Di balik pesona dan potensi alam yang melimpah, sebuah pulau terluar di wilayah Indonesia masih menyimpan banyak tantangan dan kendala yang harus dihadapi. Terutama adalah terbatasnya akses pelayanan publik mulai dari kesehatan hingga pendidikan.
Hal tersebut dirasakan langsung oleh masyarakat di beberapa pulau di Halmahera Utara. Di mana mereka harus merogoh kocek yang tidak sedikit jika ingin mendapatkan pelayanan publik seperti berobat.
Banyak faktor mengapa pelayanan publik memang belum bisa sepenuhnya hadir di beberapa pulau, salah satu alasannya adalah aksesibilitas. Diketahui, wilayah Halmahera Utara didominasi dengan lautan, maka akses untuk menuju ke sana mau tidak mau hanya bisa dijangkau dengan kapal yang itu pun tidak setiap hari bisa melaut.
Tapi kini masyarakat di beberapa pulau Halmahera Utara bisa bernafas lega. Pasalnya, kesulitan yang mereka alami kini bisa terbantu karena hadirnya peran aktif dari Polairud (Polisi Perairan dan Udara) Polres Halmahera Utara).
Memahami akan kendala yang dihadapi oleh para masyarakat di kepulauan, Polairud yang bermarkas di Tobelo ini kerap menjemput bola untuk turun langsung dan menyelesaikan permasalahan masyarakat. Selain melakukan patroli memastikan keamanan, Polairud juga rutin melakukan apa yang disebut dengan sambang pesisir dan memberikan bantuan langsung ke masyarakat di kepulauan.
Kasat Polairud Polres Halmahera Utara, Ipda Pijar Bella mengatakan kegiatan tersebut memang dilakukan karena 78% daerah Halmahera Utara adalah perairan. Dari 78% tersebut, terdapat 48 pulau dengan 13 pulau yang berpenghuni.
Masyarakat yang menempati 13 pulau tersebut, umumnya adalah nelayan. Selama melaut mencari ikan, para nelayan kerap menghadapi nelayan atau pelaut luar yang memasuki wilayah Halmahera Utara. Karena itulah, peran Polairud dibutuhkan.
"Biasanya (nelayan atau pelaut luar masuk) tidak sesuai dengan izin untuk peruntukan alat yang digunakan. Jadi masyarakat kita merasa terganggu, karena mereka punya alat lebih canggih. Sedangkan masyarakat kita di sini masih menggunakan alat-alat yang tradisional seperti itu," cerita Pijar pada detikcom beberapa waktu lalu.
Apalagi di wilayah Loloda dan Pulau Dama disebut menjadi gerbang masuknya nelayan-nelayan Filipina yang mengambil ikan menggunakan bom ikan. Kegiatan itu tentunya bisa merusak biota laut, karena itu Polairud sering melakukan patroli rutin mengelilingi wilayah lautan di Halmahera Utara.

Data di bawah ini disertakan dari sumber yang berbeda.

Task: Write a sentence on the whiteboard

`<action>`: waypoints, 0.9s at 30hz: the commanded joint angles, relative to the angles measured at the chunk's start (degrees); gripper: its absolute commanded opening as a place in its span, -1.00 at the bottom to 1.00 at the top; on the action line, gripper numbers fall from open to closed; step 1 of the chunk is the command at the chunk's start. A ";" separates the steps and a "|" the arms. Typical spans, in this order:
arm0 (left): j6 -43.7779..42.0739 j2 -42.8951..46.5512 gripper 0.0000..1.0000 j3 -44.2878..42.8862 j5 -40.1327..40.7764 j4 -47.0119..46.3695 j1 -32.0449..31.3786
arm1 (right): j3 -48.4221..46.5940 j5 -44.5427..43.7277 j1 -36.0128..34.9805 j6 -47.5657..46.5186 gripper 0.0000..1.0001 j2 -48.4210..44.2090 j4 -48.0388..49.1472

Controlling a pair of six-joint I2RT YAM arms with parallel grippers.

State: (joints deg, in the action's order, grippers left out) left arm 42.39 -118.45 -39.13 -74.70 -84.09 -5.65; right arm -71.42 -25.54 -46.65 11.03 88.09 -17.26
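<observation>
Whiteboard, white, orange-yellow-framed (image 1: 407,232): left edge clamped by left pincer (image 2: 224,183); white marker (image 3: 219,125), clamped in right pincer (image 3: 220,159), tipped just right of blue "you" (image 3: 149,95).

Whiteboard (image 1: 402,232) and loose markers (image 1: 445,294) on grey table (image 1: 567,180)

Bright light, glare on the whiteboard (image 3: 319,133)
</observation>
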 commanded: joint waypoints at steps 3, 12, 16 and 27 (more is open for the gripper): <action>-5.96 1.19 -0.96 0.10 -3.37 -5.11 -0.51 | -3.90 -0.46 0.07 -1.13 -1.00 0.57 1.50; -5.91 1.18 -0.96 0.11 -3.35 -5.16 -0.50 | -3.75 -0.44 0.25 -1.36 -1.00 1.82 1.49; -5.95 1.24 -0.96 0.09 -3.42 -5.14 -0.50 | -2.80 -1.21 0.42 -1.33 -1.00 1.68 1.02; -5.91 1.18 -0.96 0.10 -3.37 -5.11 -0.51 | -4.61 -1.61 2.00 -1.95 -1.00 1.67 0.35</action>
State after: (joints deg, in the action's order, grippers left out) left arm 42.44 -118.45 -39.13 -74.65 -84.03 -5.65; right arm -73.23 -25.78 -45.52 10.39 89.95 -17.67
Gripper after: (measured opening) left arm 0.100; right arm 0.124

"Sesuai jadwal bulanan kami, dari Satpolair Halmera Utara, itu 18 hari patroli selama satu bulan. Kemudian, patrolinya itu, bukan sekedar patroli. Kita pun melakukan sambang, sambang ke masyarakat, agar polisi perairan ini bisa lebih dekat dengan masyarakat," terang pijar.
Sambang ke masyarakat adalah cara untuk bersilaturahmi ke masyarakat dengan cara menggelar sosialisasi mengenai larangan bom ikan, penggunaan alat tangkap yang tepat untuk melaut dan juga pentingnya menjaga ekosistem laut, Selain itu, Polairud di Tobelo juga siap menerima laporan jika ada nelayan-nelayan lokal maupun asing yang masuk perairan menggunakan bom ikan.
"Termasuk mengenai pengobatan gratis. Itu rutin juga kami lakukan karena jangkauan masyarakat ke kota itu biasanya harus mengeluarkan dana Rp 300-500 ribu. Dengan keberadaan kita ke sana, bisa mengurangi beban mereka (untuk berobat)," papar Pijar.